No matter what the final estimate for Health Care reform is, it will cost a lot more.
The bills being written already carry price tags so high it’s mind boggling… $1 trillion over ten years, even $1.6 trillion over ten years. A large number like that seems to convey honesty and straight-talk, yet probably only scratches the surface of what will be a much higher bill. Recall: Social Security was sold to the American public as a 1% tax on the employee and employer, scaling up to 3% on each in 1948. How close are the rates to 3% now? Well, employers and employees both pay 6.2% in tax and Social Security is now the largest expenditure in the federal budget.
No, Walter, You’re Not Wrong…
This article’s point is only to illustrate the cost difficulties any attempts by congress to reform health care will have. It is not to push for any specific health care overhaul plan. There is much inefficiency in the current system which definitely need to be ironed out. Future health care articles by me will probably cover the things this article is lacking.
Myth, Legend, and Lore
What do you think of when you think of ‘Socialized Medicine’? Probably cradle to the grave care in Scandinavia, or some other European country. Setting aside the fact the word Socialized is almost a dirty word, note that in America it has come to mean ‘Run by the Government’. It doesn’t matter what the word’s actual definition is, Socialized Medicine boils down to a health plan in which people pay the government in order to facilitate health insurance.
There is already government run medicine here. At the federal level, there are at least four Government health care plans today. The Veteran’s Administration, Medicare, Medicaid, and the State Children’s Health Insurance Program. Going back to the Census document I used in my previous article, you can see that Government run programs already insure 27.8% of people in America.

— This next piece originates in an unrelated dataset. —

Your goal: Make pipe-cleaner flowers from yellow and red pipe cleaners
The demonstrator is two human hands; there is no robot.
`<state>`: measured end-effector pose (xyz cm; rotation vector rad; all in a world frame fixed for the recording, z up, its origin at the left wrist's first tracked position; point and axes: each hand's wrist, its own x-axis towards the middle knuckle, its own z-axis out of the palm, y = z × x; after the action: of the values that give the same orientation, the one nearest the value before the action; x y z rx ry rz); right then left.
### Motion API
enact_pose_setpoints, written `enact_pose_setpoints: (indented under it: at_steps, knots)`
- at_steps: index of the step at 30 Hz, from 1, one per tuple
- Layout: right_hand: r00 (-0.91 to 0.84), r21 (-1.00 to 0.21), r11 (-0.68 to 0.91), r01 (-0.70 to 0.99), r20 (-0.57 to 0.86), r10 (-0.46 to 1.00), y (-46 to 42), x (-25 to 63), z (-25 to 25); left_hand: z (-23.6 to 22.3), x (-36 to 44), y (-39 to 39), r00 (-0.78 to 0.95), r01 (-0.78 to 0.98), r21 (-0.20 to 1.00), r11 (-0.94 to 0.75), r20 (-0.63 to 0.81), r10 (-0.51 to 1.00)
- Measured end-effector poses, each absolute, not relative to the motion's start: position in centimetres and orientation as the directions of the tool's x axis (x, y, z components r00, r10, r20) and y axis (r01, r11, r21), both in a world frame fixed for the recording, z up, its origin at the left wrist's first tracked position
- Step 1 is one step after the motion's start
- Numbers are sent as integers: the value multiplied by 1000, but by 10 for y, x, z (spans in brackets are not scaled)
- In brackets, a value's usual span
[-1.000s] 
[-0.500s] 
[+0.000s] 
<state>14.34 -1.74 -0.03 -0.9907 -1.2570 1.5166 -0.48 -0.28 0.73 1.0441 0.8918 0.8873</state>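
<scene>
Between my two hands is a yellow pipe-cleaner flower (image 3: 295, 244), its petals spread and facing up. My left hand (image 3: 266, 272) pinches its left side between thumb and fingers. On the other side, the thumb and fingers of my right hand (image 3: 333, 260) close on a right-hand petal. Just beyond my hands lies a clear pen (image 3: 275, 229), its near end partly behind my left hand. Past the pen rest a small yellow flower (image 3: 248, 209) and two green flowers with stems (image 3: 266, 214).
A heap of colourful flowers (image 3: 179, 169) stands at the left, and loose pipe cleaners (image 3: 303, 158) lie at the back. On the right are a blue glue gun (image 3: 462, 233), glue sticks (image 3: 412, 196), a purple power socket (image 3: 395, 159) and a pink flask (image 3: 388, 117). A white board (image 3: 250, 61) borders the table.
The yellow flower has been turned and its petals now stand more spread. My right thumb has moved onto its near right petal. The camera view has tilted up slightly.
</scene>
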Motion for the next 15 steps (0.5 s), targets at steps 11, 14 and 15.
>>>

Massachusetts: The Lessons Learned
One state has already passed a universal health care mandate (2006). Massachusetts Senator Ted Kennedy is helping craft one of the reform bills using Massachusetts as a guide. However, tough times in the state (and nation, obviously) have led to some tough decisions in the plan- to the tune of $115 million in cuts. Massachusetts already is running $75 million over budget in 2009, even after a budget with 1/3 more spending than 2008 (which itself was almost 50% over budget). Is this the sort of program we want to extend to a national scale?
Debunking Another Myth
Medicare covered 13.8% of people in the country in 2007 (Medicaid covered . Medicare is a Government run health plan, which has all of the qualities which are held up as desirable in any public-option health care overhaul. It can set its own rates, it is easy to qualify for and its relatively cheap for the insurees. Wouldn’t it then be a great example of how Government could run a public health care?
No, and no one would make that claim. President Obama has already proposed $600 billion in cuts to Medicare and Medicaid over the next decade to help pay for health care reform. If we want to have a public option, doesn’t that seem like taking money from your left hand to give to your right? A further study for your consideration: the Pacific Research Institute reports than Medicare spending has increased 34% more per patient than other forms of insurance since 1970. If government medicine can’t control it’s own costs now, where does the idea that government will reduce waste in medicine come from? Ben Franklin (or was it Rita Mae Brown?) once said, “The definition of insanity is doing the same thing over and over and expecting different results.”
When Herrings are Red
“Well, the government runs the military,” is often used as an argument for a government run health insurance. This is just purposeful redirection, ‘ignoratio elenchi.’ It’s a complete non-sequitur. The U.S. Constitution, Article I, Section 8 provides the government with the right to raise a military. There is no such entry for ‘health care’. Military and Defense spending is an externality… a single person’s needs for national defense are way too low to give it much thought. The need of an individual for health insurance is a whole different ballgame. Controlling externalities is a necessary function of government. There is no comparable argument for government run health care.
Also, there is the question of scale. The United States Military is, bar none, the greatest fighting force in the world. The military consists of 1,473,900 active duty personnel and 848,056 reserve personnel stationed at around 820 installations. “Pretty big,” you might say. On the other hand, the United States consists of 307,212,123 people!
Let It Be Summarized!
As I stated in my last article on this issue, I believe something should be done to fix the health care problems in our country. I question whether a ‘Public Option’ is the right prescription to nurse our health care system back to health (how about them metaphors?). Discussing the vast costs and the best method to insure more people isn’t an issue that should be taken lightly, and probably shouldn’t be forced through our legislative system at warp speed. Regardless, change is necessary, so this debate is a healthy one to have. Let’s keep it going.